What needs to be done: With pictures excluded, copy word for word the lines in the data below from the line containing "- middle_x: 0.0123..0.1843" through the line containing "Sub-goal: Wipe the".

(Records contained in a dataset)
= Beginning of Section =

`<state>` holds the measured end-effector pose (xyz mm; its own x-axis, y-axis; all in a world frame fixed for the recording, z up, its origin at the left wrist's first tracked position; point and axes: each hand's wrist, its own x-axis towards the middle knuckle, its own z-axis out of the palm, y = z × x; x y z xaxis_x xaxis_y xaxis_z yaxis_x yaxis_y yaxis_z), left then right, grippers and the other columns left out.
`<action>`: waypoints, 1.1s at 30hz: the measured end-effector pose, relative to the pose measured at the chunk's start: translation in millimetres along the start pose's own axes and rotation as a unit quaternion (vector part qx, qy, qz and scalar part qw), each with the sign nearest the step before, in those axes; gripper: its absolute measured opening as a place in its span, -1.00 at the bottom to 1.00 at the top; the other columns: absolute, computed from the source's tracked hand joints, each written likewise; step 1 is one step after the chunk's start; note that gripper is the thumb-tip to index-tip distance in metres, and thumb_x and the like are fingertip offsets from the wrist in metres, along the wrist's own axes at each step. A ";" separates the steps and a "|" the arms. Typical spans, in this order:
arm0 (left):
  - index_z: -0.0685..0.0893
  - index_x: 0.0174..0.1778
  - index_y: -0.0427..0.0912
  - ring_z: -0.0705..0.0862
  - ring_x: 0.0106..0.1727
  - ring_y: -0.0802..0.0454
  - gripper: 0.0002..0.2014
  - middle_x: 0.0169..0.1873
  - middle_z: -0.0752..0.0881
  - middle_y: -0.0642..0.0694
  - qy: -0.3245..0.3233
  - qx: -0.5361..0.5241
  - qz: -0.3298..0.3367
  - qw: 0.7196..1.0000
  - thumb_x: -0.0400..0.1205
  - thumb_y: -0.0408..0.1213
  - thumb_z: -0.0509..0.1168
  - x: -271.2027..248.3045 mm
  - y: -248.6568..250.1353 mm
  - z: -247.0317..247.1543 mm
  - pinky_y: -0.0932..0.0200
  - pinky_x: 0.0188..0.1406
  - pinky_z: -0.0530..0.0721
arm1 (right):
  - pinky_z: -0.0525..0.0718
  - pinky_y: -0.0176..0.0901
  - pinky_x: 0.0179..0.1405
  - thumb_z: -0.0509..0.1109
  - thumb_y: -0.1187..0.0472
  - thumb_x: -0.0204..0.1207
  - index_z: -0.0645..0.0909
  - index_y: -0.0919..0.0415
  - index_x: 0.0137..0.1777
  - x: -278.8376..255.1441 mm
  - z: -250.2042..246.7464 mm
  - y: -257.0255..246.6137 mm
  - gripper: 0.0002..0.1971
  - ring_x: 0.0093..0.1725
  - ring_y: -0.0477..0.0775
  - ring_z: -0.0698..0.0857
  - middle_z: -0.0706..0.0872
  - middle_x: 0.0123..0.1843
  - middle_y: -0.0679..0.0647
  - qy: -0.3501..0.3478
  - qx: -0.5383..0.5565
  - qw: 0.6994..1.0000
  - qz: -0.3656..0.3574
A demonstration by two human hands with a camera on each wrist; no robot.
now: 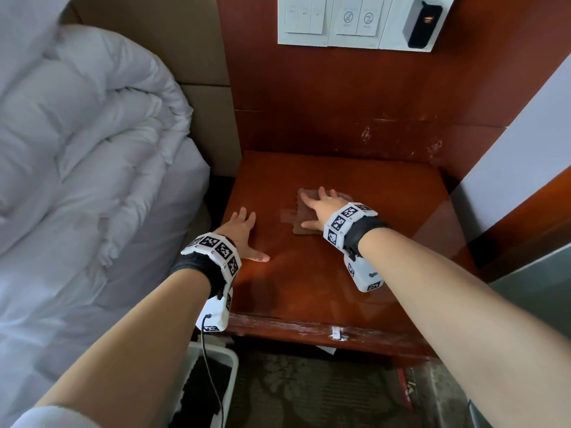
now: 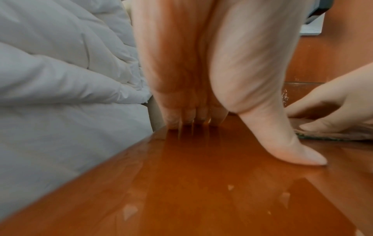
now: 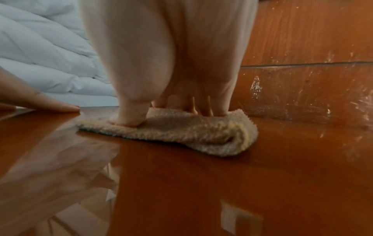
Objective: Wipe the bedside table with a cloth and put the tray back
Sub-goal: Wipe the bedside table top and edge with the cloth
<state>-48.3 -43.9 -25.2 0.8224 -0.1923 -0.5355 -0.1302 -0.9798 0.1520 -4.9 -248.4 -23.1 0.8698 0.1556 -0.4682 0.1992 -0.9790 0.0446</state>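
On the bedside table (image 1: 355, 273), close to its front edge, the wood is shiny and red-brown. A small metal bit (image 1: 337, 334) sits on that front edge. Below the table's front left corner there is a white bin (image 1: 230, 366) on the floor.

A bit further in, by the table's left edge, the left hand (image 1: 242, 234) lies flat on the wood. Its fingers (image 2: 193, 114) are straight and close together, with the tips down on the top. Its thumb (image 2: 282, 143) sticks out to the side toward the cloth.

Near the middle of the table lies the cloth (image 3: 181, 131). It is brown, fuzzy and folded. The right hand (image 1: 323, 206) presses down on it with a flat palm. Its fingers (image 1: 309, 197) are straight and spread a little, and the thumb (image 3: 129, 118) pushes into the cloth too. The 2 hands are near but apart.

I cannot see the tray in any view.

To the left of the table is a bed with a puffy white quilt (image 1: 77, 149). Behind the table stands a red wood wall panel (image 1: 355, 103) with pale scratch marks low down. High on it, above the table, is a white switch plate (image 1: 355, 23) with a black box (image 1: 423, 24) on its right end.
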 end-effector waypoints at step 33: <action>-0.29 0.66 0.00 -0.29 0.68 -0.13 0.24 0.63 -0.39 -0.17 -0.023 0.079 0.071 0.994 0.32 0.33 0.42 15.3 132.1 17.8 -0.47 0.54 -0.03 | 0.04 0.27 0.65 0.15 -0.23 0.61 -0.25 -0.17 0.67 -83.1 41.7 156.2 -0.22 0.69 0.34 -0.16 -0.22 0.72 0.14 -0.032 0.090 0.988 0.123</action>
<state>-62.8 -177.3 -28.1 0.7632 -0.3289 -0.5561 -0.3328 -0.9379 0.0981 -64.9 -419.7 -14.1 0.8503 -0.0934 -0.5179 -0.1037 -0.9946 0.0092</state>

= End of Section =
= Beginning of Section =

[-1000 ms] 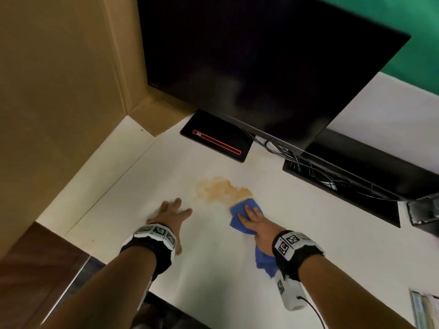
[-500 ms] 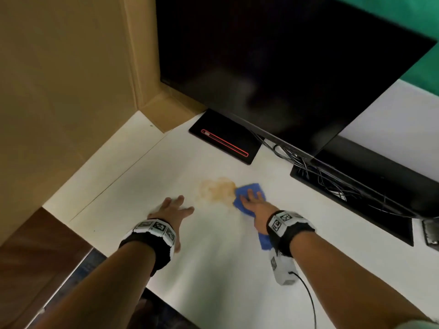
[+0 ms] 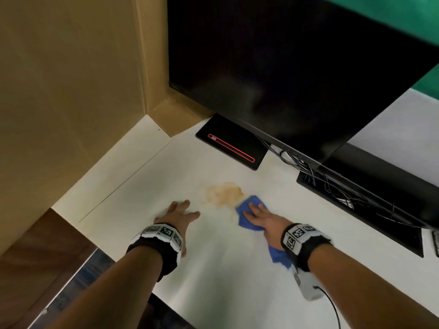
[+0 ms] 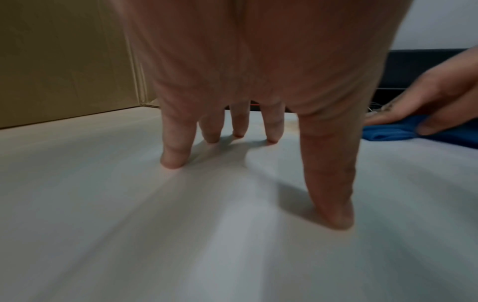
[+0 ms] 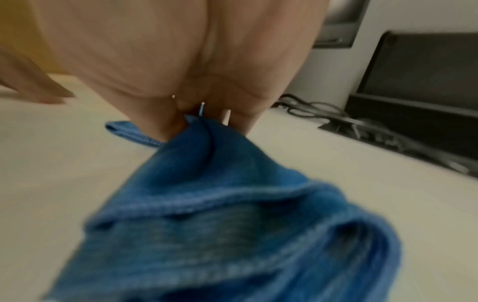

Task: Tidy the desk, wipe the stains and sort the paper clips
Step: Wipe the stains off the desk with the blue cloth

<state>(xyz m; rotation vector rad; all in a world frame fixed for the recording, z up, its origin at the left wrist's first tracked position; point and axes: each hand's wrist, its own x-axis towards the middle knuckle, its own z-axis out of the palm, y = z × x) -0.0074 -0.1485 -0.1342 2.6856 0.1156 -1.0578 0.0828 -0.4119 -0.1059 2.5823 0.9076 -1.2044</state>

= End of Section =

Solution:
  - middle_x: 0.0123..0.1843
  - middle_y: -0.0679..0.0647
  - qy: -0.3501..0.3478
  - qx: -0.5383..0.5565
  - qw: 0.6994..1.0000
  - qz: -0.3656..0.3574
A demonstration by two human hands with a camera on each wrist; no robot.
now: 
now: 
now: 
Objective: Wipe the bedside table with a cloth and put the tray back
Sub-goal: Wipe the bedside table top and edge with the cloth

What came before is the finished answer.